Insecticidal soaps have a low toxicity and work best on soft-bodied insects such as:

  • Aphids.
  • Soft scales.
  • Psyllids.
  • Whiteflies
  • Mealybugs.
  • Thrips.
  • Spider mites.

Horticultural oils

Horticultural oils work by smothering insects and are made either from highly refined petroleum products, or from plants. Neem oil is the most-common of the plant-based horticultural oils. The oil must make direct contact with the insect to be effective. Read the label for plants sensitive to the oil like waxy succulents and to prevent damage, don’t apply when temperatures are 90°F and above.

The oil has a low toxicity and works best treating small, soft-bodied insects including:

  • Aphids.
  • Whitefly nymphs.
  • Scale nymphs.
  • Mealybug nymphs.

Diatomaceous Earth

Diatomaceous earth. Credit: Jen Knoedel, CC 2.0.

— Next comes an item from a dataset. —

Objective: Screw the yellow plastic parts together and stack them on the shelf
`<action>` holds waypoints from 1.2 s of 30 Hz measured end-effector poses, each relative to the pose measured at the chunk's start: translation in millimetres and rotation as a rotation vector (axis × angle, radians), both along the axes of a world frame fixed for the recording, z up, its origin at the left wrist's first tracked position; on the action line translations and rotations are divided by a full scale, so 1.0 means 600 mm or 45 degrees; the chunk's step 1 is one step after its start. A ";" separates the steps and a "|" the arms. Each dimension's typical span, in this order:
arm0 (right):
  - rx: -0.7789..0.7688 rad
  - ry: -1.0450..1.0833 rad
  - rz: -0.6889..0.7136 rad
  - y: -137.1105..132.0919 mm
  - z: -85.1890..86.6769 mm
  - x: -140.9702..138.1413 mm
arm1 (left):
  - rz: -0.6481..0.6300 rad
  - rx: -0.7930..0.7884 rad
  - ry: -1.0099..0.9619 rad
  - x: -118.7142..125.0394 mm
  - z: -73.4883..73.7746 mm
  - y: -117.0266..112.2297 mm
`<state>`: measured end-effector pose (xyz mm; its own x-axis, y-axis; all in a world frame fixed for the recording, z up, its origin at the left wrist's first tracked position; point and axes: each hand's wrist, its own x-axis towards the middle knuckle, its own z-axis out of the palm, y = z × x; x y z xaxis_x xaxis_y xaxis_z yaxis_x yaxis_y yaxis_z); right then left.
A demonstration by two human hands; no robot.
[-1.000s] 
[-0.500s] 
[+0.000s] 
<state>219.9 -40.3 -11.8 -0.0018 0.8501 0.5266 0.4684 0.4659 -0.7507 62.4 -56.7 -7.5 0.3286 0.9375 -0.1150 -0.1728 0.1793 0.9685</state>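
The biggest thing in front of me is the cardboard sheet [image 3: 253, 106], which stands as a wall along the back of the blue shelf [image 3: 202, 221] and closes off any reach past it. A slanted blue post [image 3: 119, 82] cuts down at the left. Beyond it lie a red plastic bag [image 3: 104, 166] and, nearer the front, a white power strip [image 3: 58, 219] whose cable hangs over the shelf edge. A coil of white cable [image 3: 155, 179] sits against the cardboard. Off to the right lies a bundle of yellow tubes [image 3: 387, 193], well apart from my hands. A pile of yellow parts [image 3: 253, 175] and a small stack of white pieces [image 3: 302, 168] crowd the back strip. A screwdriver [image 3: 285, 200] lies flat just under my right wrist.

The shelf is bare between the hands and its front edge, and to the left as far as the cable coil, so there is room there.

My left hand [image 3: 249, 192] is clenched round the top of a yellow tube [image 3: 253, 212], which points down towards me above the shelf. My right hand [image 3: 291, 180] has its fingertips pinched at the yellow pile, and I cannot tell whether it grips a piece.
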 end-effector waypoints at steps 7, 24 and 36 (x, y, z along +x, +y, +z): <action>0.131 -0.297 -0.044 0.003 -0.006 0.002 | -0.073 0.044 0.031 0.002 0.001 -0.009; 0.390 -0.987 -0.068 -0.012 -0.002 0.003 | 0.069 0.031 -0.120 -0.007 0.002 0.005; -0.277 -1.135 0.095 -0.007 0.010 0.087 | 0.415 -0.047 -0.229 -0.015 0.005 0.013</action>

Diatomaceous earth (DE) is mined fossilized silica shells that cut into the insect’s outer coating causing it to die from dehydration. However, the product must remain dry to work and with Orlando’s humid climate, its use outdoors is mostly ineffective.

When it comes to indoor use of DE, Roberts notes, “DE can have indoor application as well. I believe diatomaceous earth is one of the most widely-used “natural” remedies for household insect control. It is very nontoxic however, precautions should be taken against its inhalation.”

Indoors, DE treats the following pests:

  • Cockroaches.
  • Fleas.
  • Bedbugs.
  • Ants.

Boric Acid

Boric acid is a product of the mineral borate and works in killing pests by disrupting their digestive and nervous systems, as well as cutting into their outer bodies causing dehydration. It’s found in a wealth of pest control dusts, sprays, tablets, granules, baits and powders and its primary use is an indoor pesticide.

The product has a low toxicity and works in killing the following pests:

  • Cockroaches.
  • Ants.
  • Spiders.
  • Mites.

Traps

Another eco-friendly pest control option for both indoor and outdoor pests is by using traps. The type of trap depends on the targeted insect and location for use. Traps include everything from sticky tapes, bait stations, capture devices or are specific colors and designs to attract certain pests.

However, you can also make DIY traps yourself that will capture and kill a host of different insects. Additionally, you will know if you have an infestation problem by the number of pests the trap catches.  Some examples of traps and the pests they affect include:

  • Glue Traps (Duct Tape): Cockroaches, ants, silverfish.
  • Bottle Funnel Traps: Mosquitoes, wasps, midges and various flies.
  • CO2 Traps: Bedbugs.
  • Pheromone Traps: Pests on fruit trees, in pantries, cloth moths.
  • Illuminated Pan Traps: Stinkbugs and fleas.
  • Fly Paper: Small flying insects.

Prevention Is the Key to Success

You can help prevent a pest problem by cleaning up food debris, sealing up any entranceways into your home, and making nesting sites uninviting.

Outdoors, you can discourage many pests by keeping your yard free of weeds and overgrown areas, trimming bushes against your home, and cleaning up any yard debris where pests hide.

Dr. John Roberts is the master gardener coordinator and extension agent at the University of Florida. He grew up in Central Florida and studied environmental science and forestry at the University of the South in Tennessee. He received his master’s and doctoral degrees from the University of Florida. He focuses on the eternal struggle between St. Augustine grass and chinch bugs.